*Action item*
All of the listing must be given again exactly, except that the images are dropped.

__________

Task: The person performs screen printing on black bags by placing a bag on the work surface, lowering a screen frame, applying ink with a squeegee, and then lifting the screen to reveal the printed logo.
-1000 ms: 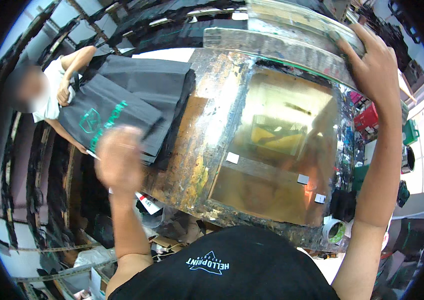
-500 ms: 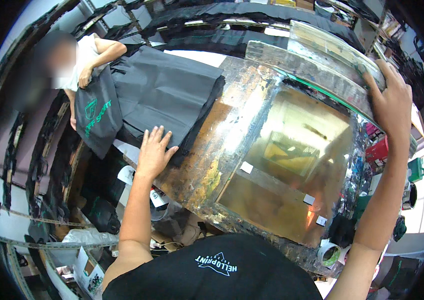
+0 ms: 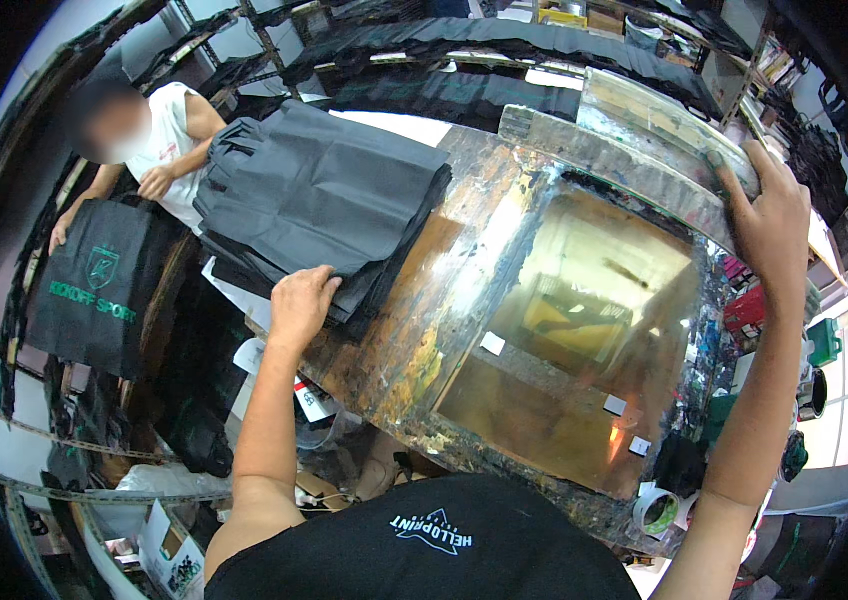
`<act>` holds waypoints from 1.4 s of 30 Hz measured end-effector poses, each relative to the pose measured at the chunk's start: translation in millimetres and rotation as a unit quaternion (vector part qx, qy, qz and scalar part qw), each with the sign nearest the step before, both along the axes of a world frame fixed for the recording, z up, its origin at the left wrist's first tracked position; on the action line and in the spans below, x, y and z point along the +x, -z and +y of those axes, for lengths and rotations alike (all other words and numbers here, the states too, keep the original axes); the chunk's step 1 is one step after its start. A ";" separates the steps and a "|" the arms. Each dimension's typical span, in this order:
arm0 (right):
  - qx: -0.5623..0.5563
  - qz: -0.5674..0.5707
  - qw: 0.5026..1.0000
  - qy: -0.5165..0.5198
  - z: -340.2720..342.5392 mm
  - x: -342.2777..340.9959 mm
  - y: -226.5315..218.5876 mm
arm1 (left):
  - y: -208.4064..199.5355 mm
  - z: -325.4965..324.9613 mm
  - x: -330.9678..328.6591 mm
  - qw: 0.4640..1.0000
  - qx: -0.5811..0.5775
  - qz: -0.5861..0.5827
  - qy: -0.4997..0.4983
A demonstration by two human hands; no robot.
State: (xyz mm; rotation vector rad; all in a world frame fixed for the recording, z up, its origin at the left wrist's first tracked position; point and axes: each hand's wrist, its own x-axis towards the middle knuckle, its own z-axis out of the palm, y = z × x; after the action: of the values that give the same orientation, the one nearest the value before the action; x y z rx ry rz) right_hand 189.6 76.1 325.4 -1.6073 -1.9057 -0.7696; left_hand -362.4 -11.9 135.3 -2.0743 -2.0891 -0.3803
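Now, across the worktable (image 3: 404,345), the right hand (image 3: 772,205) is gripping the wooden frame (image 3: 619,162); the black bag stack (image 3: 329,200) is lying leftward, where the left hand (image 3: 302,303), no longer spread flat, is curling, seemingly taking the top bag (image 3: 344,170) in a pinch.

A stack of black bags (image 3: 334,190) lies on the paint-stained table (image 3: 399,330)
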 end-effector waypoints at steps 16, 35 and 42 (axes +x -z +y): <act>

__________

*Answer below*
Task: The person performs screen printing on black bags by placing a bag on the work surface, lowering a screen frame, applying ink with a squeegee, and then lifting the screen to reveal the printed logo.
-1000 ms: 
-500 ms: 
+0 ms: 
`<act>` holds waypoints from 1.4 s of 30 Hz measured end-effector poses, each relative to the pose measured at the chunk's start: translation in millimetres and rotation as a unit quaternion (vector part qx, qy, qz and scalar part qw), each with the sign nearest the step before, both along the axes of a world frame fixed for the recording, z up, its origin at the left wrist's first tracked position; on the action line and in the spans below, x, y and z point along the +x, -z and +y of those axes, for lengths and rotations alike (all other words and numbers here, the states too, keep the original axes); the chunk's step 1 is one step after its start. A ";" separates the steps and a "|" the arms. Each dimension's typical span, in this order:
arm0 (right):
  - qx: -0.5623..0.5563
  - qz: -0.5674..0.5707
  - qw: 0.5026..1.0000
  - qy: -0.5165..0.5198
  - z: -340.2720..342.5392 mm
  - x: -342.2777..340.9959 mm
  - y: -226.5315..218.5876 mm
arm1 (left):
  - y: -208.4064..199.5355 mm
  - z: -325.4965..324.9613 mm
  - x: -330.9678..328.6591 mm
  - qw: 0.4640..1.0000
  - qx: -0.5811..0.5775
  - qz: -0.5861..0.5827
  - qy: -0.4997..0.4983
A demonstration by two human hands; no robot.
State: (xyz mm; rotation vector rad; all in a world frame fixed for the recording, z up, its origin at the left wrist's first tracked position; point and axes: each hand's wrist, its own x-axis towards the middle knuckle, its own z-axis out of the palm, y = z × x; after the action: of the values that give the same orientation, the one nearest the value before the action; x y z rx ry rz) right_hand 189.6 76.1 325.4 -1.6073 -1.9057 -0.7696; left_hand -362.4 -11.9 135.3 -2.0743 -2.0891 -0.3803
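Now, across the worktable (image 3: 404,345), the right hand (image 3: 772,205) is gripping the wooden frame (image 3: 619,162); the black bag stack (image 3: 329,200) is lying leftward, where the left hand (image 3: 302,303), no longer spread flat, is curling, seemingly taking the top bag (image 3: 344,170) in a pinch.

A stack of black bags (image 3: 334,190) lies on the paint-stained table (image 3: 399,330)
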 end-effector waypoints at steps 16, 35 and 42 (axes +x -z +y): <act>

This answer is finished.